In the material below, find the span from the line with "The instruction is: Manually" to the line with "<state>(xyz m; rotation" and transcribe only those lines, exactly, ends included, without the pictures.

[Record excerpts]
::::::::::

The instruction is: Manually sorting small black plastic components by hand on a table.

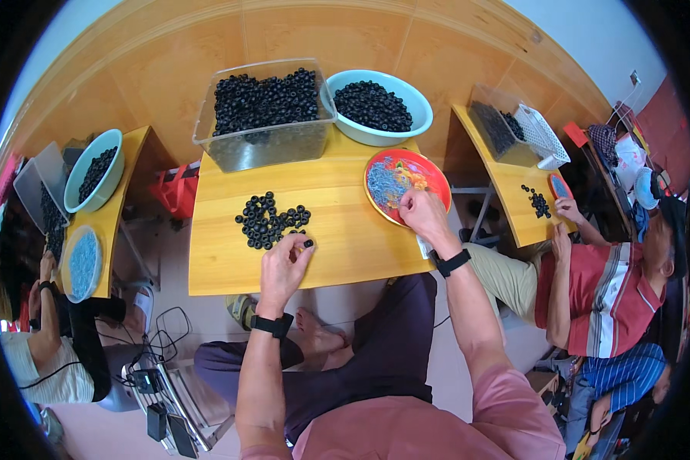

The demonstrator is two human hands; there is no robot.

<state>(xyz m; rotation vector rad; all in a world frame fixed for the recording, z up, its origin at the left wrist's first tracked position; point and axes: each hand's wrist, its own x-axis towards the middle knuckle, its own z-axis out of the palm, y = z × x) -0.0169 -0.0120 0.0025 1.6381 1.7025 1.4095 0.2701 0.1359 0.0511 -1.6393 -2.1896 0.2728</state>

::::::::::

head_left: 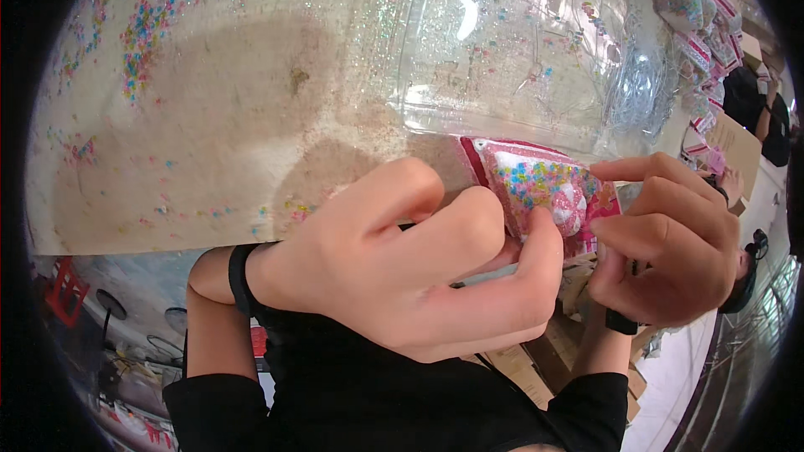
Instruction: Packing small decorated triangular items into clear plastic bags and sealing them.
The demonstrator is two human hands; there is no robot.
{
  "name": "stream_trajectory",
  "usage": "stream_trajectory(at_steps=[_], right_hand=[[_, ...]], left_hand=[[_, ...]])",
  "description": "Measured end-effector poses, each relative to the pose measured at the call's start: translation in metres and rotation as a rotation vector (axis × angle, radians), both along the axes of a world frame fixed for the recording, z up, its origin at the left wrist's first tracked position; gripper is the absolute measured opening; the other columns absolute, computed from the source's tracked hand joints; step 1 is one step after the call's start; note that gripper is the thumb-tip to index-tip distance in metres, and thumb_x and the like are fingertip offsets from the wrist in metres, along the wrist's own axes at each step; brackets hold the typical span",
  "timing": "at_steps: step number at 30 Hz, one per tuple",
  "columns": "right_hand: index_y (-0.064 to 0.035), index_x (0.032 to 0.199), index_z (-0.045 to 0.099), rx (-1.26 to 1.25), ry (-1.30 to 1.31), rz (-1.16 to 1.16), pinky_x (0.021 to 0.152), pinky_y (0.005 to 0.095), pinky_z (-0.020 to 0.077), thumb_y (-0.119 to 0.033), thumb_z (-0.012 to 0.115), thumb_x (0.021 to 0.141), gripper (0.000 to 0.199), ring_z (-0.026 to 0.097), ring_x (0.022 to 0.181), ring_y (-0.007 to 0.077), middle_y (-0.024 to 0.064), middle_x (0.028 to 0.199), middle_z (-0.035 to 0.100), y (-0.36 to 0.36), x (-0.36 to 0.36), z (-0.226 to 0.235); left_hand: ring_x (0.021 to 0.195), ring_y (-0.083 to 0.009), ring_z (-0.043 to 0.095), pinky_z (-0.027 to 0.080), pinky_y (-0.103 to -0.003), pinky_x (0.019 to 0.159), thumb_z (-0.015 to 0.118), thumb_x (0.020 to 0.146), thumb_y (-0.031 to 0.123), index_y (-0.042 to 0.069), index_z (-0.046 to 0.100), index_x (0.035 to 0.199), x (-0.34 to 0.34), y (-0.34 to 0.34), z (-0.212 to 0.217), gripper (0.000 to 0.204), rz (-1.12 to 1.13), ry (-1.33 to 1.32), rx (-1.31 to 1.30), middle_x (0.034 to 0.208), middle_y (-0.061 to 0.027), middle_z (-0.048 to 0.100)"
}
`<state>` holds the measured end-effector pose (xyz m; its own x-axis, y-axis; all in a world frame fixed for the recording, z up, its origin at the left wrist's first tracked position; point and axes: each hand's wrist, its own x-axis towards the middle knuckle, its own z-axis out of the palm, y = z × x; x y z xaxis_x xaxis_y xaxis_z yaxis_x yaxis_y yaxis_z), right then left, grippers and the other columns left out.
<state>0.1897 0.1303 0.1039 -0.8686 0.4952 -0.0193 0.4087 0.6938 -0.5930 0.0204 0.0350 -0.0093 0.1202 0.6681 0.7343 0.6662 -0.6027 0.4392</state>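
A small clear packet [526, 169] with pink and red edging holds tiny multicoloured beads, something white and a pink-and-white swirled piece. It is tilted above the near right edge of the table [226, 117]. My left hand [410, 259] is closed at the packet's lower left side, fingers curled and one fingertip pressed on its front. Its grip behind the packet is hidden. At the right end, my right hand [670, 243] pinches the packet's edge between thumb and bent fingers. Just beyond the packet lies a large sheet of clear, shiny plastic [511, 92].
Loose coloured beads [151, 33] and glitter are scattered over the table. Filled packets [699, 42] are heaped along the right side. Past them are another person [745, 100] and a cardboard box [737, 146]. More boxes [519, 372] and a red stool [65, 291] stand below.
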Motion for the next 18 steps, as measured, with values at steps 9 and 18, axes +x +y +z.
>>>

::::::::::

[The completed task]
The instruction is: Manually sorting small black plastic components by hand on a table.


The demonstrator is two human hands; there is no robot.

<state>(xyz m; rotation vector rad; all in a world frame fixed for the recording, z up, its origin at the left wrist's first tracked position; point and axes: each hand's wrist, its own x-axis towards the middle knuckle, its own z-axis out of the palm, y = z × x) -0.0169 -0.0120 0.0025 1.6381 1.7025 1.4095 0.2701 0.1359 0.0511 -1.6393 -2.1896 0.2728</state>

The full answer has now been given.